In the wave example, no technology of any kind takes a role, while in the traffic example, vehicles affect the behavior of the system to a certain extent. In fact, changing the technology can have a dramatic impact on the behavior of the system: If the traffic consisted of trains instead of automobiles, your train might not slow down at all for a problem on a neighboring track. But regardless of whether it's made up of trains or automobiles, the system includes individual people making individual decisions based upon their personal point of view within the system, and emergent properties result, just as they do in a natural system with no people involved at all.

The enterprise as a complex system

Any human organization is, in fact, a complex system, including those unwieldy beasts we refer to as enterprises. Enterprises all have policies and managers and lines of control, but the overall behavior of the enterprise emerges from the individual behaviors of the participants in it. Furthermore, the emergent behaviors of corporations and governments may depend entirely on the people who belong to such enterprises, independent of technology. But when we do include technology in our enterprises, we can dramatically affect the emergent behavior of those systems, just as switching from cars to trains changes how traffic behaves.

. . . It's certainly true that some architects are too focused on the technology, leaving people out of the equation altogether . . .

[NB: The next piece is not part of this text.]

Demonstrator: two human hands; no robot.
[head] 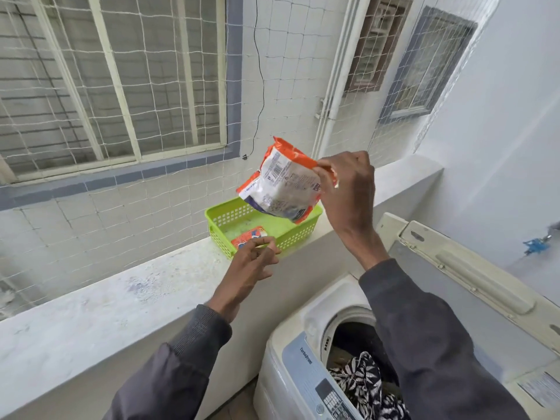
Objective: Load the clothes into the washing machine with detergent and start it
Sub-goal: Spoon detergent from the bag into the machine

So, what do you get when you take traffic and subtract the people? A parking lot! Without the people, what was a complex system is now little more than a collection of individual, traditional systems, namely the cars themselves. Each auto is a traditional system in the sense that the properties it exhibits are the properties its manufacturer designed into it. The best you can expect with TSE, after all, is to deliver a system that does what it's supposed to do.

Too often in the enterprise, people confuse complex systems with collections of traditional systems, which is just as big a mistake as confusing a parking lot full of empty cars with a traffic jam. In fact, architects are often the first to make this mistake. Of course, it's certainly true that some architects are too focused on the technology, leaving people out of the equation altogether, but even for those architects who include people in the architecture, they often do so from a TSE perspective rather than a CSE approach. But no matter how hard you try, designing better steering wheels and leather seats and the like won't prevent traffic jams!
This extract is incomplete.